• Task objective
Exclude the images, then return every line below exactly as written.

• Supplied data
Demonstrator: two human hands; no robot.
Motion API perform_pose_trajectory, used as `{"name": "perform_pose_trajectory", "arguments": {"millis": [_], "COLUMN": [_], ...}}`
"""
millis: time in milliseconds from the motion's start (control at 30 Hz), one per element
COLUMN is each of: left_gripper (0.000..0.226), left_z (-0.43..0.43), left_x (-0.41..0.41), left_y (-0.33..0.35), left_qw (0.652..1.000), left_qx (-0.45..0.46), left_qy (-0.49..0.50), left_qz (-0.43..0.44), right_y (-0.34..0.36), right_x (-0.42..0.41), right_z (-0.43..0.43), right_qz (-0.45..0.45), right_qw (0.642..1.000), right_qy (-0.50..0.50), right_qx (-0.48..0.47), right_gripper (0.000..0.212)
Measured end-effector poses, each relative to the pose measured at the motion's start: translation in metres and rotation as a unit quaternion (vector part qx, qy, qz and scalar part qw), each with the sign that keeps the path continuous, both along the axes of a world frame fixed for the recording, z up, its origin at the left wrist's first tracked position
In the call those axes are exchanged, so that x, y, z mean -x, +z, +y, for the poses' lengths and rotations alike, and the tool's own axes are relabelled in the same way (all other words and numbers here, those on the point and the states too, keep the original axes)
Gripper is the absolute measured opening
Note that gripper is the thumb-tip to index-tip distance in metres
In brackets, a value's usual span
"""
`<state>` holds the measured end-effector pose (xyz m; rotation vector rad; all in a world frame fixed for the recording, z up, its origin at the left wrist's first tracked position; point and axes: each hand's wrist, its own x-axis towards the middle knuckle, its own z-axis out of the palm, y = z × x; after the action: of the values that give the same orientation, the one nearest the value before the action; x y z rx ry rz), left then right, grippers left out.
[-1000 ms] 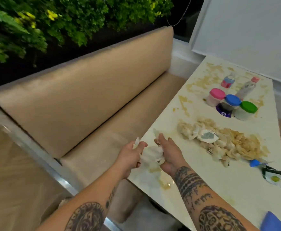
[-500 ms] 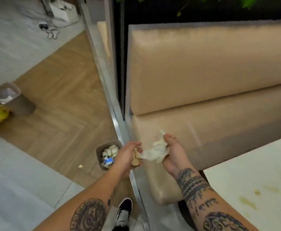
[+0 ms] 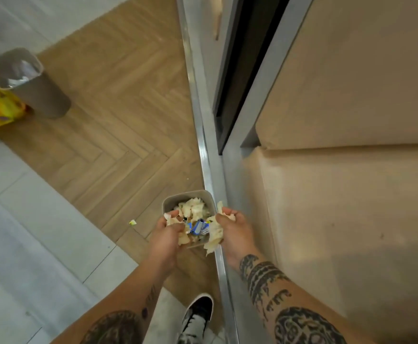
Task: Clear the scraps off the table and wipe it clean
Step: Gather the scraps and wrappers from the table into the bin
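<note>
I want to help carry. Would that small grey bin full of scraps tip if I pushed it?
Probably light: the small grey bin holds mostly crumpled tissue scraps. It looks taller than wide, so a push near its rim might tip it.

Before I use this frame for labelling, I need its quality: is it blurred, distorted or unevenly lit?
Head view: wide-angle bending bows the metal floor strip; motion blur softens the bench seat and the edges; both hands and the small bin stay readable; lighting is warm and soft, with dim shadow at lower right and no harsh glare.
</note>
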<state>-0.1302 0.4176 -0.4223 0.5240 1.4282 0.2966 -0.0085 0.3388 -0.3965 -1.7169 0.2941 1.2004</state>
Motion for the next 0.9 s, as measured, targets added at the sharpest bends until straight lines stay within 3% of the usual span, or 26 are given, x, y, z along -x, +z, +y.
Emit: {"name": "perform_pose_trajectory", "arguments": {"millis": [167, 300, 367, 433, 533, 633, 900], "left_gripper": [0.025, 0.027, 0.027, 0.030, 0.031, 0.027, 0.022], "left_z": [0.018, 0.019, 0.013, 0.009, 0.001, -0.005, -0.047], "left_x": [0.001, 0.000, 0.002, 0.002, 0.002, -0.009, -0.075], "left_y": [-0.072, -0.097, -0.097, -0.091, -0.075, -0.046, 0.095], "left_qw": [1.000, 0.998, 0.998, 0.998, 0.998, 0.997, 0.982], "left_qx": [-0.016, -0.021, -0.040, -0.040, -0.010, 0.004, -0.045], "left_qy": [-0.003, -0.054, -0.056, -0.056, -0.049, -0.067, -0.178], "left_qz": [-0.012, -0.020, -0.011, 0.001, 0.029, 0.023, -0.038], "right_y": [-0.072, -0.114, -0.131, -0.129, -0.094, -0.057, 0.095], "right_x": [0.006, 0.005, 0.002, -0.001, -0.005, -0.006, -0.027], "right_z": [0.038, 0.043, 0.031, 0.019, 0.001, -0.017, -0.056], "right_qz": [-0.063, 0.007, 0.029, 0.035, 0.002, -0.002, -0.122], "right_qw": [0.998, 0.997, 0.993, 0.990, 0.990, 0.995, 0.991], "right_qy": [0.028, 0.081, 0.100, 0.101, 0.109, 0.057, -0.041], "right_qx": [-0.011, 0.016, 0.053, 0.090, 0.093, 0.085, 0.038], "right_gripper": [0.022, 0.071, 0.077, 0.070, 0.030, 0.010, 0.015]}}
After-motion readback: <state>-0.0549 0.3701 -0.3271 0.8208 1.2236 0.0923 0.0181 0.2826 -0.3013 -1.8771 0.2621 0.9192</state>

• Reply
Demonstrator: two human hands; no robot.
Motion API perform_pose_trajectory, used as `{"name": "perform_pose_trajectory", "arguments": {"millis": [_], "COLUMN": [_], ...}}`
"""
millis: time in milliseconds from the motion's start (control at 30 Hz), one per element
COLUMN is each of: left_gripper (0.000..0.226), left_z (-0.43..0.43), left_x (-0.41..0.41), left_y (-0.33..0.35), left_qw (0.652..1.000), left_qx (-0.45..0.46), left_qy (-0.49..0.50), left_qz (-0.43..0.44), right_y (-0.34..0.36), right_x (-0.42..0.41), right_z (-0.43..0.43), right_qz (-0.45..0.45), right_qw (0.642..1.000), right_qy (-0.50..0.50), right_qx (-0.48..0.47), right_gripper (0.000..0.212)
Measured end-effector poses, each relative to the pose measured at the motion's start: translation in metres and rotation as a unit quaternion (vector part qx, qy, qz and scalar part qw), each with the sign that keeps the path continuous, both along the axes of a world frame fixed for the recording, z up, its origin at the left wrist's first tracked position
In the call those axes are exchanged, so that x, y, z mean -x, +z, +y, for the poses' lengths and rotations alike, and the tool's own axes are relabelled in the same way (all other words and numbers here, those on the point and the states too, keep the original axes)
Gripper is the absolute measured opening
Note that gripper is the thumb-tip to index-tip distance in metres
In brackets, a value's usual span
"""
`<state>` holds the measured end-effector pose (xyz m; rotation vector rad; all in a world frame fixed for the recording, z up, its origin at the left wrist's first tracked position; point and axes: each hand's wrist, its own x-axis towards the middle knuckle, its own z-axis out of the palm, y = z × x; after the action: of the values that give the same orientation, the one nearest the value before the action; x y z rx ry rz), left then right, grippers left out.
[-1000 ms] 
[-500 ms] 
[+0 ms] 
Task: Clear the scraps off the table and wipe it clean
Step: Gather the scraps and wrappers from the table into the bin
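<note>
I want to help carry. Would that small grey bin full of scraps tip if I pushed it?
Probably light: the small grey bin holds mostly crumpled tissue scraps. It looks taller than wide, so a push near its rim might tip it.

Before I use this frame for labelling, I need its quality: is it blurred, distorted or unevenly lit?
Head view: wide-angle bending bows the metal floor strip; motion blur softens the bench seat and the edges; both hands and the small bin stay readable; lighting is warm and soft, with dim shadow at lower right and no harsh glare.
</note>
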<state>-0.1302 0.4176 -0.4223 0.5240 1.4282 0.2966 -0.0085 0.3388 -0.3965 -1.7169 0.2941 1.2004</state>
Motion for the next 0.9 s, as measured, targets added at the sharpest bends until straight lines stay within 3% of the usual span, or 26 are given, x, y, z along -x, +z, +y.
Emit: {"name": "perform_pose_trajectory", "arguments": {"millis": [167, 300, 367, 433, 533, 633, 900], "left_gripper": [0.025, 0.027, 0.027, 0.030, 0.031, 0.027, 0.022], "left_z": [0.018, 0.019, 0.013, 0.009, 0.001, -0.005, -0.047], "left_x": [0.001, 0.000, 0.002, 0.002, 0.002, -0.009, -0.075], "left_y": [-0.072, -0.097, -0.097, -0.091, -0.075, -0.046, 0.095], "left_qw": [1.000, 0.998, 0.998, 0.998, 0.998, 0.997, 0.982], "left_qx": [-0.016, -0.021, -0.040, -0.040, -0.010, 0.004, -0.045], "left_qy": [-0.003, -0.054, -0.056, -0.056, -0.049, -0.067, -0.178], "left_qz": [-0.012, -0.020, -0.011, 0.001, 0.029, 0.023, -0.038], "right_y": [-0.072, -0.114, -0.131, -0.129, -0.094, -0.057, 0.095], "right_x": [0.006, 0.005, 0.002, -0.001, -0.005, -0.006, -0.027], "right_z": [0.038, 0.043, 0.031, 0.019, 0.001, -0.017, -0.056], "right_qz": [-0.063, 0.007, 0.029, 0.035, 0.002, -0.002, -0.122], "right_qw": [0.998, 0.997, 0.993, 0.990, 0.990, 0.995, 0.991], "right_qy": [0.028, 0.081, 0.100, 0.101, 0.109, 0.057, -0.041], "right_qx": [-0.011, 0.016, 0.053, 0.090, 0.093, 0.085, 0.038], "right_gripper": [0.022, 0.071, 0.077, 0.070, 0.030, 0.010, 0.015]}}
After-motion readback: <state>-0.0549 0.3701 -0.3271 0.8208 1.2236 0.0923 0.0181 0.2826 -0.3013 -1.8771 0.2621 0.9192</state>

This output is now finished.